INSTRUCTIONS FOR THE TASK:
Once the line holding "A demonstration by" is found in the listing below, write it out and each later line exactly, up to and including the one holding "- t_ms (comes".

┌──

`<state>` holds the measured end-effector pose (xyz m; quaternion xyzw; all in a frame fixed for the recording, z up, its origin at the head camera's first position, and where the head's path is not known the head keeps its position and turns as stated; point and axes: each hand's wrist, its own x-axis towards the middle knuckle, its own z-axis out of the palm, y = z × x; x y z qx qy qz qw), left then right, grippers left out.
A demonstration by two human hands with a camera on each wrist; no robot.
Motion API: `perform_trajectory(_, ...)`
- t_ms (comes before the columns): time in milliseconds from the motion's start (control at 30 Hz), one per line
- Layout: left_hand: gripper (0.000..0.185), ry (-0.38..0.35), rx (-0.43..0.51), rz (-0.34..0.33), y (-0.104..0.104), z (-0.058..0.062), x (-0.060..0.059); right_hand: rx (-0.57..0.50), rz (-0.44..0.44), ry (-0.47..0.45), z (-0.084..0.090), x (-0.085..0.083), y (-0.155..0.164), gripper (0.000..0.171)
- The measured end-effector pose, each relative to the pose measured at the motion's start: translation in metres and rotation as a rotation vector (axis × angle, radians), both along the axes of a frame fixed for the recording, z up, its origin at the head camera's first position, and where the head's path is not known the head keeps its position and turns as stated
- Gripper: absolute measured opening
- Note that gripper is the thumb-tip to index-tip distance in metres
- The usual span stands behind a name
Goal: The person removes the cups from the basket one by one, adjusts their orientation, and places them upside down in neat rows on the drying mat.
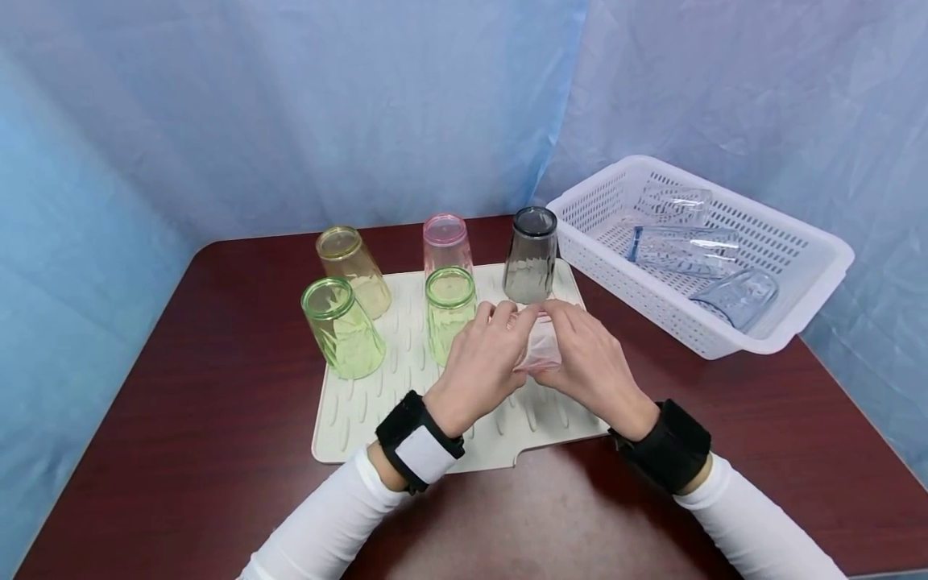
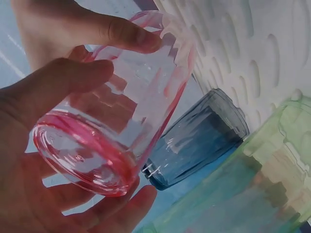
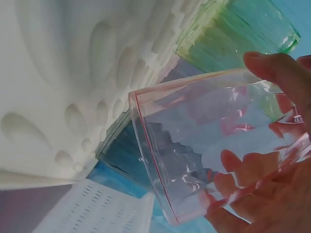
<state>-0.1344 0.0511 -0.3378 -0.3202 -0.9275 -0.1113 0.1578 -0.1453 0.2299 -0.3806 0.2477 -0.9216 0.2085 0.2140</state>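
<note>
Between both hands, over the front right part of a pale ribbed drying mat, is a pale pink drinking glass. My left hand curls its thumb and fingers round it. From the other side my right hand grips it too. In the left wrist view the thick pink base shows near the left fingers, while the right wrist view shows the square-looking rim toward the mat. Just behind the hands, a dark grey glass stands upside down; a green glass stands left of them.
Upside down on the mat's left stand another green glass and a yellow one; a second pink glass is at the back. A white perforated basket at the right holds three glasses lying down, one of them bluish.
</note>
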Motion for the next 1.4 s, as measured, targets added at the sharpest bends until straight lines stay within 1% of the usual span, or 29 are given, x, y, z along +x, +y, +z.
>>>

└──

EXERCISE OUTPUT:
A demonstration by two human hands with a camera on each wrist; no robot.
Motion API: `perform_trajectory(_, ...)`
- t_ms (comes before the columns): time in milliseconds from the motion's start (control at 30 Hz), one per line

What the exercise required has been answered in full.